WHAT IS BEING ASKED: Starting at the top of the entries below, set down each line exactly as written, and stop after the line containing "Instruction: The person".

RECORD EXTRACTS:
---------------

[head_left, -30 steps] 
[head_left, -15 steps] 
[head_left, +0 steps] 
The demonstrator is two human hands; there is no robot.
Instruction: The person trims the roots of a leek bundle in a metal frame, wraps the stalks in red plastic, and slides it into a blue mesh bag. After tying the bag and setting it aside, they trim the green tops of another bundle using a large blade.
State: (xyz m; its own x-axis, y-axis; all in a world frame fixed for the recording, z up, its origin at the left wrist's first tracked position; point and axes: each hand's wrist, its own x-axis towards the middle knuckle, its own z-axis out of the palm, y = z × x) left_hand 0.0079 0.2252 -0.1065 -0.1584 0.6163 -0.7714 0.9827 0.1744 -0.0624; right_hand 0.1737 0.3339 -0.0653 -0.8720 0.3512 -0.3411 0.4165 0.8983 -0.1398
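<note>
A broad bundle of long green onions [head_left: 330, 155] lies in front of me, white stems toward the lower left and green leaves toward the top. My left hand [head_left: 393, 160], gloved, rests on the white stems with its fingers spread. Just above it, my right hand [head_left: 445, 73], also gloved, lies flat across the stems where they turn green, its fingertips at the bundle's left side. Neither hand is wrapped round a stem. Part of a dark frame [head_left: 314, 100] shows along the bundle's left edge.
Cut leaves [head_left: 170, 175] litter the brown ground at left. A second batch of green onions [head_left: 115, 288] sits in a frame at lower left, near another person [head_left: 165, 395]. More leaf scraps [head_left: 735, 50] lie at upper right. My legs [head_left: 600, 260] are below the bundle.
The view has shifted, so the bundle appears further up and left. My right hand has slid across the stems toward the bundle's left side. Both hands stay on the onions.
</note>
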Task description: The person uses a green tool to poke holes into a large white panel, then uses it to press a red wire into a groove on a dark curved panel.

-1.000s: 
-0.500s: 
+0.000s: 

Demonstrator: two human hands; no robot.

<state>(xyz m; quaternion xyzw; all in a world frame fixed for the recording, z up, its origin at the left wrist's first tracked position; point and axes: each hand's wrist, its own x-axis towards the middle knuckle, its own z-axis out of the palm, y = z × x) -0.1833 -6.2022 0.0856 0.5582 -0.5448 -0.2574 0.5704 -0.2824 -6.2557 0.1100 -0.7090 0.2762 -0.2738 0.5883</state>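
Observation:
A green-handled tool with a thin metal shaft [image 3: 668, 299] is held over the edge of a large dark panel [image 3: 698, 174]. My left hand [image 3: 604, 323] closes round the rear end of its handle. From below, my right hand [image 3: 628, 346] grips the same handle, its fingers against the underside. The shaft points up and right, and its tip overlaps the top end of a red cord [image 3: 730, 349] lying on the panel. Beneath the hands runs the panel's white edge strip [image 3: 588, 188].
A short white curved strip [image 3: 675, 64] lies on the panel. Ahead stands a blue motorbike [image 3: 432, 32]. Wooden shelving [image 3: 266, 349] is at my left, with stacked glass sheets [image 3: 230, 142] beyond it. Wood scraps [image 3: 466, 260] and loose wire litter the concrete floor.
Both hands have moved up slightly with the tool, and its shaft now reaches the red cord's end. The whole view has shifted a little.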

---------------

RESPONSE AREA:
[head_left, -30 steps] 
[head_left, -15 steps] 
[head_left, +0 steps] 
The demonstrator is two human hands; there is no robot.
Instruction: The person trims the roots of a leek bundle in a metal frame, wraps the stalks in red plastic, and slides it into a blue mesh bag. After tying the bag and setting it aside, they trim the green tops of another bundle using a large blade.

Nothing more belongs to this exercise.